I want to compute the Fourier transform of this distribution:
$$D(f)=\int_{\mathbb{R}} f(t,t^2) \frac{dt}{t}$$
($f$ a Schwartz function on $\mathbb{R}^2$, the integral interpreted with a Cauchy principal value)
Then, with a bit of faith in the good of the world in the step where the integrals are interchanged:
\begin{align} \hat{D}(f) &= D(\hat{f})=\int_\mathbb{R} \hat{f}(t,t^2) \frac{dt}{t} =\int_\mathbb{R} \int_{\mathbb{R}^2} f(x,y) e^{-i(xt+yt^2)} d(x,y) \frac{dt}{t}\\ &\overset{\text{faith}}{=} \int_{\mathbb{R}^2} f(x,y)\int_\mathbb{R} e^{-i(xt+yt^2)} \frac{dt}{t} d(x,y)=\int_{\mathbb{R}^2} f g \end{align}
where (purely symbolically),
$$g(\alpha,\beta)=\int_{\mathbb{R}} \frac{1}{t} e^{-i(\alpha t+\beta t^2)} dt$$
Now I have two problems,
How to remove the dependence on faith?
Is $g$ (that is, $\hat{D}$) a function, i.e. does that integral above make sense in some way for $(\alpha,\beta)\not=(0,0)$? If yes, is it maybe bounded?
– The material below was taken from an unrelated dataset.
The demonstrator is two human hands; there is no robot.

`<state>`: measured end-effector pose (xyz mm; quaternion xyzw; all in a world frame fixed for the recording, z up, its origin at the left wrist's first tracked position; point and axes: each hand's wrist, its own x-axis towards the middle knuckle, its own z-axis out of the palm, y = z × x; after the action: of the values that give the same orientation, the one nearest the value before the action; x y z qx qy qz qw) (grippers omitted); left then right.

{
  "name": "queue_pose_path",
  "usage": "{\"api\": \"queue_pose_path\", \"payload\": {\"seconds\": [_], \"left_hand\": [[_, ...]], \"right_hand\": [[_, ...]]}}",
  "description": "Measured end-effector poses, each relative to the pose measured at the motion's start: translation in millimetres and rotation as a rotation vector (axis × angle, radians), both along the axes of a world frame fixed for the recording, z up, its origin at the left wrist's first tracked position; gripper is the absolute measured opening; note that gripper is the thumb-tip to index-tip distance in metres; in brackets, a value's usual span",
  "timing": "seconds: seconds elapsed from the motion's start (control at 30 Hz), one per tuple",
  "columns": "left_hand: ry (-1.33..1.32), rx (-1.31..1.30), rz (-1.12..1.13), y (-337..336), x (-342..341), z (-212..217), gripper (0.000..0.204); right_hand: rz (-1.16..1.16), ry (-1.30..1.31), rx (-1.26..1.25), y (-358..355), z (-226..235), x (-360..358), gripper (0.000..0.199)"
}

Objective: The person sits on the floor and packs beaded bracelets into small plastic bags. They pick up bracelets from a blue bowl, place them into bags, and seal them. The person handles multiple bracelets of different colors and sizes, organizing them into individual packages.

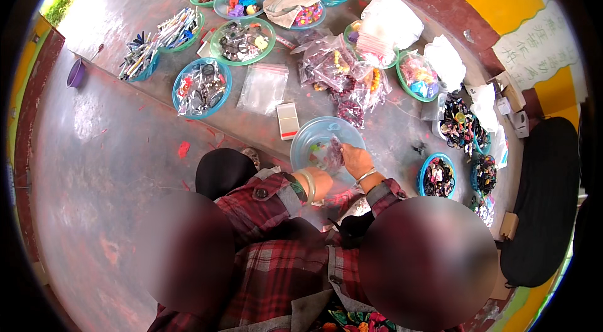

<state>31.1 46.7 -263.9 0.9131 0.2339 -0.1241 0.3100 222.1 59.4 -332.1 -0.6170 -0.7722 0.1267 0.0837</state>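
a person's right hand pinches a small plastic bag between closed fingers, inside the right edge of a clear bowl; the left hand is at the near edge, its grip impossible to tell.

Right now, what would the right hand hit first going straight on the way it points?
Past the plastic bag the right hand holds, probably the clear plastic bowl, at its far inner wall; depth is hard to judge.
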Motion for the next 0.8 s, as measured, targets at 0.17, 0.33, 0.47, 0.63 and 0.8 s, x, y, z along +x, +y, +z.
{"api": "queue_pose_path", "payload": {"seconds": [0.17,0.33,0.47,0.63,0.8], "left_hand": [[-0.004,0.012,-0.033,-2.2,3.9,-17.3,0.035],[-0.091,0.017,-0.001,-2.8,2.5,-31.8,0.028],[-0.095,0.053,0.007,-1.8,1.5,-36.2,0.015],[0.019,0.018,-0.017,1.5,5.1,-3.6,0.015],[0.005,0.019,-0.019,2.3,2.3,-6.3,0.016]], "right_hand": [[0.055,0.133,0.201,-1.4,31.8,-9.2,0.01],[0.068,0.231,0.24,-2.3,51.0,-11.6,0.005],[0.11,0.406,0.301,-6.3,56.7,-12.6,0.002],[0.044,0.393,0.289,6.2,58.5,2.7,0.005],[0.071,0.427,0.281,6.7,79.8,-4.2,0.009]]}}
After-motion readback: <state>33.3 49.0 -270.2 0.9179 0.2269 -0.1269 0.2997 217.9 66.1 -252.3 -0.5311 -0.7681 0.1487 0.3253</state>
Or maybe even smooth?
Update:
I believe the answer to 1. is to consider truncations, i.e. integrate only over $a\le |t|\le b$ and then always prove things uniformly in those parameters.
I have shown $\hat{D}$ (i.e. $g$) to be a function and that it is in fact bounded.
Now I'm missing only the smoothness. As a comment suggests, there may be no smoothness along $\beta=0$.